Only this understanding makes sense of all the norms—annulability for non-consummation, the pledge of permanence, monogamy, sexual exclusivity—that shape marriage as we know it and that our law reflects. And only this view can explain why the state should regulate marriage (as opposed to ordinary friendships) at all—to make it more likely that, wherever possible, children are reared in the context of the bond between the parents whose sexual union gave them life.
If marriage is redefined, its connection to organic bodily union—and thus to procreation—will be undermined. It will increasingly be understood as an emotional union for the sake of adult satisfaction that is served by mutually agreeable sexual play. But there is no reason that primarily emotional unions like friendships should be permanent, exclusive, limited to two, or legally regulated at all. Thus, there will remain no principled basis for upholding marital norms like monogamy.
A veneer of sentiment may prevent these norms from collapsing—but only temporarily. The marriage culture, already wounded by widespread divorce, nonmarital cohabitation and out-of-wedlock childbearing will fare no better than it has in those European societies that were in the vanguard of sexual “enlightenment.” And the primary victims of a weakened marriage culture are always children and those in the poorest, most vulnerable sectors of society.
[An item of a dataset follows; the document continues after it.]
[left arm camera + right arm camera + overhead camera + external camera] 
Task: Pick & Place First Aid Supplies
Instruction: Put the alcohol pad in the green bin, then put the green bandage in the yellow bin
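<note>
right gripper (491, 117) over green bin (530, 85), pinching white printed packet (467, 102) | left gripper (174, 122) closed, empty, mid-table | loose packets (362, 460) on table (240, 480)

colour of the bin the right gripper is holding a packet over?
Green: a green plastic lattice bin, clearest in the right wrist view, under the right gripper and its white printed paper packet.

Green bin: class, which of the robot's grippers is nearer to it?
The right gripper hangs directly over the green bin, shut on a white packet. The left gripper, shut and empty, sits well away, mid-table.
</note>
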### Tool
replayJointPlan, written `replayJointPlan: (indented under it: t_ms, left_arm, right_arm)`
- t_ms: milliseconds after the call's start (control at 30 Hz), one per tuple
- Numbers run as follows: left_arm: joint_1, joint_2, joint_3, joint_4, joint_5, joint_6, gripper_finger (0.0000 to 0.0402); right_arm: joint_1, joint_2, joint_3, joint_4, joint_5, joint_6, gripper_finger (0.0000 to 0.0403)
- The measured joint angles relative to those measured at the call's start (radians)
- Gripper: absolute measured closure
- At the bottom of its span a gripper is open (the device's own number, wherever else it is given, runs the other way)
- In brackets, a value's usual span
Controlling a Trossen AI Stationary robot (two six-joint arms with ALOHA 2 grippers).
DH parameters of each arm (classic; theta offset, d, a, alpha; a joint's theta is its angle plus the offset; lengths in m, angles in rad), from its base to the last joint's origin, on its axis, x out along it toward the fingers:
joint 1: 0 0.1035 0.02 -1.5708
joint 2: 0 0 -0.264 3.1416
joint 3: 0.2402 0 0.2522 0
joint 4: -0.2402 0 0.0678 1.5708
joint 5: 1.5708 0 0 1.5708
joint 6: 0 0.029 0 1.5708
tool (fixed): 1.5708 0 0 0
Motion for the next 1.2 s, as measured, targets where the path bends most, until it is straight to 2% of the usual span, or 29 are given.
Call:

Candid and clear-thinking advocates of redefining marriage recognize that doing so entails abandoning norms such as monogamy. In a 2006 statement entitled “Beyond Same-Sex Marriage,” over 300 lesbian, gay, and allied activists, educators, lawyers, and community organizers—including Gloria Steinem, Barbara Ehrenreich, and prominent Yale, Columbia and Georgetown professors—call for legally recognizing multiple sex partner (“polyamorous”) relationships. Their logic is unassailable once the historic definition of marriage is overthrown.
Is this a red herring? This week’s Newsweek reports more than 500,000 polyamorous households in the U.S.
So, before judging whether traditional marriage laws should be junked, we must decide what marriage is. It is this crucial and logically prior question that some want to shuffle off stage.
Because marriage has already been deeply wounded, some say that redefining it will do no additional harm. I disagree. We should strengthen, not redefine, marriage. But whatever one’s view, surely it is the people, not the courts, who should debate and decide. For reasons of both principle and prudence, the issue should be settled by democratic means, not by what Justice Byron White, in his dissent in Roe, called an “act of raw judicial power.”